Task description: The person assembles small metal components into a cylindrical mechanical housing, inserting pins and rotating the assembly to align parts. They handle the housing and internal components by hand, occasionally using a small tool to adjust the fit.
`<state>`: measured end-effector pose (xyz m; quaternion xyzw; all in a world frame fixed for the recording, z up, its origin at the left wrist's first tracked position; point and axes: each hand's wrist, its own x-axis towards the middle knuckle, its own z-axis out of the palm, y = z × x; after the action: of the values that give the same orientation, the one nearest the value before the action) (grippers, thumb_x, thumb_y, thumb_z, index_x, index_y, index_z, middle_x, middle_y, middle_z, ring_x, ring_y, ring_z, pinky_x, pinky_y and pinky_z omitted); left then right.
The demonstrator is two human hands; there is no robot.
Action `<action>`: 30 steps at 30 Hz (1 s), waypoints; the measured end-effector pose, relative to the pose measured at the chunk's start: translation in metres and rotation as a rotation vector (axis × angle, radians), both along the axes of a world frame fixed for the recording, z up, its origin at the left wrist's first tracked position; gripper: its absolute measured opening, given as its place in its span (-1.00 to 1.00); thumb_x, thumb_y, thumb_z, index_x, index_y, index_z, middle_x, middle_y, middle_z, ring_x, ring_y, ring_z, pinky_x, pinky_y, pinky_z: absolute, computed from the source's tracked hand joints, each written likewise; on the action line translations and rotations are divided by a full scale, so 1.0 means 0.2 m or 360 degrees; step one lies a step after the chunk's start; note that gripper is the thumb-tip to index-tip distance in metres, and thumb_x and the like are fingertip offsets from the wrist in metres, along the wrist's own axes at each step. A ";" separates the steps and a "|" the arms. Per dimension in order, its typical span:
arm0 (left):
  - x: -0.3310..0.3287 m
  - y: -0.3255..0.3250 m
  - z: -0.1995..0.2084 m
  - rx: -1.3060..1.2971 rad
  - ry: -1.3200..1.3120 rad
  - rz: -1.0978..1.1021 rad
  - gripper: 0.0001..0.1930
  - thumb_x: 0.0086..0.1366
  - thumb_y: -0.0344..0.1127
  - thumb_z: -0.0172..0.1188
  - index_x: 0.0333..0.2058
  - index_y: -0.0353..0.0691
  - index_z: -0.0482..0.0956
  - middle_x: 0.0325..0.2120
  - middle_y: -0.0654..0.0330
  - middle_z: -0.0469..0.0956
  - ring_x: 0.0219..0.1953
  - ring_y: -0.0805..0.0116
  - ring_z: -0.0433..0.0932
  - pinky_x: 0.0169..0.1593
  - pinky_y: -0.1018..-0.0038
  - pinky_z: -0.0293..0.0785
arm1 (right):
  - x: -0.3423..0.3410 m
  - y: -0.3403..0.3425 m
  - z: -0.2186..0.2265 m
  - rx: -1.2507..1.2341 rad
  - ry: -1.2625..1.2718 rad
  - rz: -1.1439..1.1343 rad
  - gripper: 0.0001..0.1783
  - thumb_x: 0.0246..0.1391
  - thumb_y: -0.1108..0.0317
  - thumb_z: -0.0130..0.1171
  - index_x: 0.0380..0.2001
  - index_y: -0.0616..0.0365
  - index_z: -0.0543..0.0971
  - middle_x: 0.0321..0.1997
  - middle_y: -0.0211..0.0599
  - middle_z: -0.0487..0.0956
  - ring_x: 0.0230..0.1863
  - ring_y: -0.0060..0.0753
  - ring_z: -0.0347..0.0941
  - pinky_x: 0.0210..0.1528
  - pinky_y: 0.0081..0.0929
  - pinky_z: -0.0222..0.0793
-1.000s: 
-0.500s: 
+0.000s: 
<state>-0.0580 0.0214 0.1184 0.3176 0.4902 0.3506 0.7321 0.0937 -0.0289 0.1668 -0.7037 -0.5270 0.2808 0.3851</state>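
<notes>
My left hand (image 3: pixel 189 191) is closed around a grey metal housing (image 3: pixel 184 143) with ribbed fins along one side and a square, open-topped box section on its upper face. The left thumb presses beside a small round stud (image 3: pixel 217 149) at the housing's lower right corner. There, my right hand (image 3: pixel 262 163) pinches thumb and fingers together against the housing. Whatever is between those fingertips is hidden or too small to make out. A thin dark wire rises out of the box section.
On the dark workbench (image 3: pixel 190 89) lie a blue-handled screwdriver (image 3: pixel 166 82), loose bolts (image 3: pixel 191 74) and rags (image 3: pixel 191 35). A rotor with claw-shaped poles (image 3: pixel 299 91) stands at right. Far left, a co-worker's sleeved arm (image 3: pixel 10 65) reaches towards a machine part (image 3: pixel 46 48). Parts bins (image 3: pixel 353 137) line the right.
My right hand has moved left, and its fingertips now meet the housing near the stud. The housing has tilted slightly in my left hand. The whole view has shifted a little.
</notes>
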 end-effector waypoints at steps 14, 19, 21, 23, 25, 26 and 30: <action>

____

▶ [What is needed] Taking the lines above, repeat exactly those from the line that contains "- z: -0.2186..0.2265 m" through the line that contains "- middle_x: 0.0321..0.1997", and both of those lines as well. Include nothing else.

▶ [Reply to the task]
  - z: -0.2186..0.2265 m
  - rx: -1.2507..1.2341 rad
  - ry: -1.2625..1.2718 rad
  - rz: -1.1439..1.1343 rad
  - gripper: 0.0001..0.1783
  - thumb_x: 0.0246..0.1391
  - thumb_y: -0.1108..0.0317
  - thumb_z: -0.0130..0.1171
  - index_x: 0.0380..0.2001
  - index_y: -0.0616..0.0365
  - index_z: -0.0543..0.0971
  - middle_x: 0.0321..0.1997

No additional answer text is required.